▶ **Work task**:
Find the string "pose" in the listing below and return each line it appears in.

▶ **Supplied material**:
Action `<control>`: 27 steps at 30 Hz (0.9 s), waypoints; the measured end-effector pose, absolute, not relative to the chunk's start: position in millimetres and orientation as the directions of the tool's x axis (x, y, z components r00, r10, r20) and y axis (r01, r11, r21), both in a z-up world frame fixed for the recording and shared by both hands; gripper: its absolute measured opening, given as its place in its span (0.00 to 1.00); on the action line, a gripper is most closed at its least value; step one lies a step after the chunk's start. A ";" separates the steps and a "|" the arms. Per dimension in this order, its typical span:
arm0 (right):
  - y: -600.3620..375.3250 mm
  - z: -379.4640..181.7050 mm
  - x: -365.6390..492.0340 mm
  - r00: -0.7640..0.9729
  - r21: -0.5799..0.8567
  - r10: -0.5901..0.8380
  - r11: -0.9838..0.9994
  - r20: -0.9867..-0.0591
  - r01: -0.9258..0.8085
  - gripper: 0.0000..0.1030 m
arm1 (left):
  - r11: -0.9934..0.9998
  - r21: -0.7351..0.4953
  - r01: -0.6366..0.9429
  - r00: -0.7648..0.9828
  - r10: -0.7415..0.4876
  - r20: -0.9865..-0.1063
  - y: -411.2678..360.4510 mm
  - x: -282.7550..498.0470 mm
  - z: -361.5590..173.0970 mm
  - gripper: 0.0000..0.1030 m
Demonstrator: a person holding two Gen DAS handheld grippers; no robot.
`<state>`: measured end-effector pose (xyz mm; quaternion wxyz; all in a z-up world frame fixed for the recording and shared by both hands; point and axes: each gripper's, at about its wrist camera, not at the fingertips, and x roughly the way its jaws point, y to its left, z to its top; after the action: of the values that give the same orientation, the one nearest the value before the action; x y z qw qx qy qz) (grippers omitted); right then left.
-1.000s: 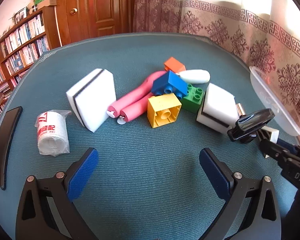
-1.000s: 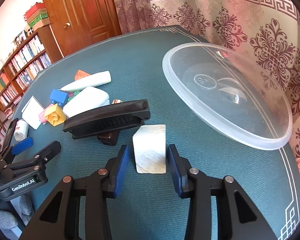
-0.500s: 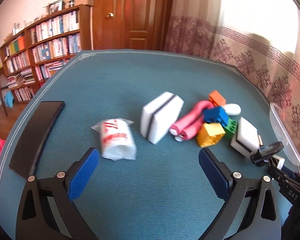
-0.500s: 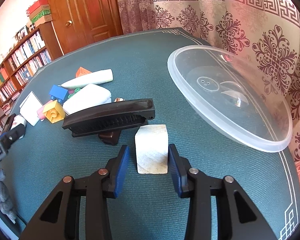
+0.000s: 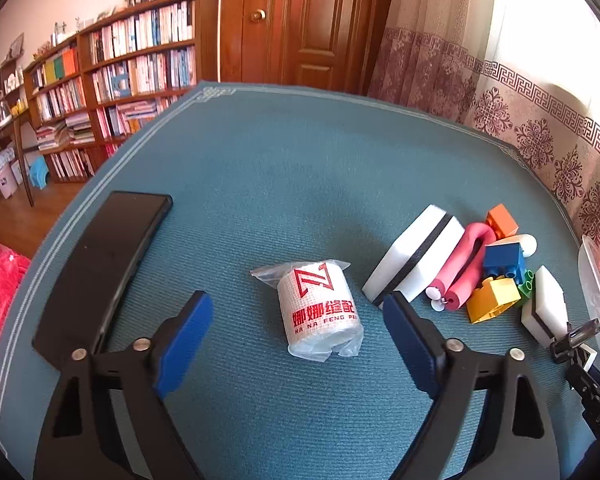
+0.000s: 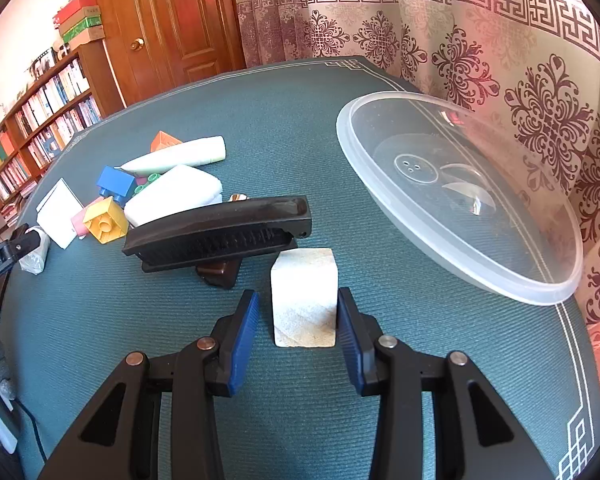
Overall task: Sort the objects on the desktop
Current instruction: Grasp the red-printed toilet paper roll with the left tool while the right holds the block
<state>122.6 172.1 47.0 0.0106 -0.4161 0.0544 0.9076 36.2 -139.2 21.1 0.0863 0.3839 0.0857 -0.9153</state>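
Note:
My left gripper [image 5: 298, 330] is open, and a wrapped white roll with red print [image 5: 320, 312] lies on the teal table between its fingertips, untouched. To its right lie a white sponge with a black stripe [image 5: 414, 258], a pink foam tube [image 5: 466, 264] and blue [image 5: 504, 260], yellow [image 5: 494, 300] and orange [image 5: 502, 222] bricks. My right gripper [image 6: 296, 320] is open around a white stone block [image 6: 304, 298] that stands on the table; the right pad is close to it and the left pad stands off. A black brush [image 6: 220, 234] lies just behind the block.
A clear plastic lid [image 6: 460, 200] lies upturned at the right by the curtain. A long black case [image 5: 100, 264] lies at the table's left edge. A white tube [image 6: 176, 158] and a second sponge [image 6: 172, 196] lie among the bricks. Bookshelves and a door stand behind.
My left gripper has swung left, from facing the brick pile to straddling the wrapped roll. My right gripper has stayed open around the stone block.

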 end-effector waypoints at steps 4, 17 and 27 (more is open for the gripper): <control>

▶ **The answer**:
Action `<control>`: 27 steps at 30 Hz (0.9 s), waypoints; the measured end-effector pose, absolute, not relative to the chunk's start: position in millimetres and orientation as the directions of the tool's x axis (x, y, z components r00, r10, r20) and y axis (r01, r11, r21), both in a z-up world frame fixed for the recording and shared by both hands; gripper: its absolute measured opening, given as its place in its span (0.00 to 1.00); on the action line, a gripper is most closed at its least value; step one lies a step after the chunk's start. A ";" separates the steps and a "|" the arms. Per dimension in this order, its typical span:
`<state>`: measured end-effector pose (xyz mm; quaternion wxyz; all in a z-up world frame fixed for the recording and shared by both hands; point and axes: each gripper's, at about its wrist camera, not at the fingertips, and x roughly the way its jaws point, y to its left, z to its top; after the action: of the values that give the same orientation, the one nearest the value before the action; x y z qw qx qy qz) (grippers omitted); right then left.

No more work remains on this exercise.